Western Adventure – that’s the idea….

Don Pedro de Peralta’s city is 400 years old

     At the base of the majestic Sangre de Cristo mountains lies a small town with a history as big as the vistas of the ancient inland sea that lies before it.  The Spanish explorer Coronado was searching for the mystical Seven Cities of Gold in the vast southwest corner of the North American continent, but stumbled instead upon small collections of humanity the Spanish referred to as pueblos. These aboriginal people traced their scattered lines of ancestry back to the Anasazi, the great nomads that had inhabited the area with the retraction of the great glacier mass at the end of the last ice age.   The humble adobe dwellings did nothing to reduce the Spanairds’ interest in territory, however, and this area among others was incorporated into a massive New World empire formed by the Iberians with its capitol the former home of the Aztec race, Tenochtitla’n, renamed by the conquerors Ciudad de Mexico. Before long the value of lines of communication with the northern outposts brought the development of the Camino de Real, with a spoke of the trade road brought to the base of the Sangre de Cristo mountains, to the front door of the Tewa Pueblo.

     In 1610, the royal governor, Don Pedro de Peralta based his territorial capital proximant to the Tewa Pueblo, and renamed the new city, Villa Real de la Santa Fe’ de San Francisco de Asis, soon known as Santa Fe.  His Palace of the Governors still stands and is a working building to this day.  The heavy hand of the Spanish proved too much to bear, and a violent uprising by the Pueblo people led to the abandonment of the city by the Spanish from 1680 until 1692. Don Diego de Vargas brought the Spaniards back in 1692 in a “peaceful” rapprochement with the natives, which led to 130 years of quiet but uneasy co-existence.  This would prove undisturbed until a new competitor nation with an aggressive President Jefferson, bought the Louisiana Purchase from France and turned its young eyes to the great western expanse of the continent.

     It did not take the new American nation long to discover the strategic value of the little hamlet of Santa Fe.  The explorer Zebulon Pike in 1806, along with defining the southern extension of the Louisiana Purchase, managed to find the northern extension of the New Spain, and spent a little time in a jail in Santa Fe for his efforts.  Upon release, he reported a bustling commerce at Santa Fe that possibly would provide a trade door for American goods.
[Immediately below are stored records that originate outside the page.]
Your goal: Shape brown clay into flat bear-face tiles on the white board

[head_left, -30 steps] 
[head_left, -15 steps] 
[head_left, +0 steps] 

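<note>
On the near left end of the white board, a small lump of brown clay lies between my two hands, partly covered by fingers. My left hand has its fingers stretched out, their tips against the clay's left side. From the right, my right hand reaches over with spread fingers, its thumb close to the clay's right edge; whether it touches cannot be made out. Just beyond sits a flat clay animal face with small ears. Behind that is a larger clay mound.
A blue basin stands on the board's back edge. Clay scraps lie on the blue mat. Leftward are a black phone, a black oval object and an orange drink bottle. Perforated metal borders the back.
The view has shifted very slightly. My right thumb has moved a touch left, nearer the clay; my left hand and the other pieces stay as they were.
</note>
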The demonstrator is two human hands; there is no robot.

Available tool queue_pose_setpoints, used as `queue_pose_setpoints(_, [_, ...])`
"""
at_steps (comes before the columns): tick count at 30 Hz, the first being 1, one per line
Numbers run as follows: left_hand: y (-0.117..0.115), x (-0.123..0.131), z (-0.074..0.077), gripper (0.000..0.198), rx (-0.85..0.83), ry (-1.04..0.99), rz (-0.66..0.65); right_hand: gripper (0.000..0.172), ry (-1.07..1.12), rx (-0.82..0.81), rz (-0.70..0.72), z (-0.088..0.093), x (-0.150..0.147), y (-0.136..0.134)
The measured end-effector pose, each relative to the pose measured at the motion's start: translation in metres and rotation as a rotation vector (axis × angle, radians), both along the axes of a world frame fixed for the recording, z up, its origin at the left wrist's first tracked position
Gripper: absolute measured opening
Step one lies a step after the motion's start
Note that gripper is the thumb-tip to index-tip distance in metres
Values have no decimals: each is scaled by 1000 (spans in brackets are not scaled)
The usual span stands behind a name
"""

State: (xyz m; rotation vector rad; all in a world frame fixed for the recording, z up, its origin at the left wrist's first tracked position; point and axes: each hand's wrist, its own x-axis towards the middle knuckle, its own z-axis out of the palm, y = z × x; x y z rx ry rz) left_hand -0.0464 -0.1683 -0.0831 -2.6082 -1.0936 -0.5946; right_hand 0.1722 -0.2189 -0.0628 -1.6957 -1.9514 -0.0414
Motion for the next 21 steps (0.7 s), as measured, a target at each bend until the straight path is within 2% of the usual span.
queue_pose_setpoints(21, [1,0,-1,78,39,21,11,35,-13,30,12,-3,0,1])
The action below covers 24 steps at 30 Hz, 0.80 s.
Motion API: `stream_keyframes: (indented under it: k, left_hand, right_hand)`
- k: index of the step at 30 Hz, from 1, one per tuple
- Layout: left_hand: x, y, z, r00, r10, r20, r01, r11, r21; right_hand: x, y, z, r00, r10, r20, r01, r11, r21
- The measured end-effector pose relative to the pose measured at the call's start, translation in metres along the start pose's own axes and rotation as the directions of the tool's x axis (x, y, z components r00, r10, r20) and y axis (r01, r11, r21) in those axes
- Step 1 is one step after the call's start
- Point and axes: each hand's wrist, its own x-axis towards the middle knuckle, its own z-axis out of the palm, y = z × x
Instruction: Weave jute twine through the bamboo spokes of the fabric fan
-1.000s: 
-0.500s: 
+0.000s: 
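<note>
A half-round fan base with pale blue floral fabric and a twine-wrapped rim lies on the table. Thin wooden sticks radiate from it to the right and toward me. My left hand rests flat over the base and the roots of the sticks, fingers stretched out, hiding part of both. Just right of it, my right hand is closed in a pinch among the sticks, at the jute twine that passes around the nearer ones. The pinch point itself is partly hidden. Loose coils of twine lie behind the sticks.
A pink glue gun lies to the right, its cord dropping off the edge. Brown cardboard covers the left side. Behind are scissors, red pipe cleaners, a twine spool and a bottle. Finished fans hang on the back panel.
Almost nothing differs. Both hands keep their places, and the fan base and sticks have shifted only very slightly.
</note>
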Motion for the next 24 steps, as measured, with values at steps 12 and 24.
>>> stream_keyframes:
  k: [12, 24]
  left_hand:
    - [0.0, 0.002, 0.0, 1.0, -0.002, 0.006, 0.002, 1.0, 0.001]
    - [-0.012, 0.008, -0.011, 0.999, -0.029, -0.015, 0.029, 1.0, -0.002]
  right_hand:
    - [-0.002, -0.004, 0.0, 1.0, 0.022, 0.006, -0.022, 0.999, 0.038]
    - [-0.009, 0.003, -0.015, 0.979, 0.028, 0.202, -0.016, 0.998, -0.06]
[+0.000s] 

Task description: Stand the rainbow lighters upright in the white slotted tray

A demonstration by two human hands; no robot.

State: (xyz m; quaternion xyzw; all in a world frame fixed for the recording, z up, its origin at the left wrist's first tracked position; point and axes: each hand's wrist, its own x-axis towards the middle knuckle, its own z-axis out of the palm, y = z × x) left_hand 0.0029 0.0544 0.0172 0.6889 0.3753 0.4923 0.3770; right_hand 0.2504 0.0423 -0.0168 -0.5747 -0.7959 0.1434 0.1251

It would take until 1821, when a trader named William Becknell, established a feasible trade route to Santa Fe and established what would become known as the Santa Fe Trail.  From 1821 until 1880, when the railroads finally overtook the capacity of the oxcart, a caravan of wagons annually travelled from Franklin, Missouri (modern Kansas City)  along a difficult six week journey across the inland ocean of plainsgrass to Santa Fe. The hazards and romance of this voyage are beautifully described in the diaries of Susan Shelby Magoffin, who travelled the route at its height in 1846-47.

  SANTA FE TRAIL   (wikipedia)

     The expansionist pull of the American nation to the Pacific shore and the Rio Grande inevitably led to the tensions with Mexico that led to war, and in 1846, General Stephen Kearny lead American troops permanently into the New Mexico territory and established the territorial capital in Santa Fe.  With the trains in the 1880’s came growth, and the new American state of New Mexico joined the union in 1912, with Santa Fe its capital. 

     I have visited this little city many times in my life, and have never failed to feel its history as much as anywhere I have stood in this great nation.  Happy 400th Birthday, Santa Fe, New Mexico.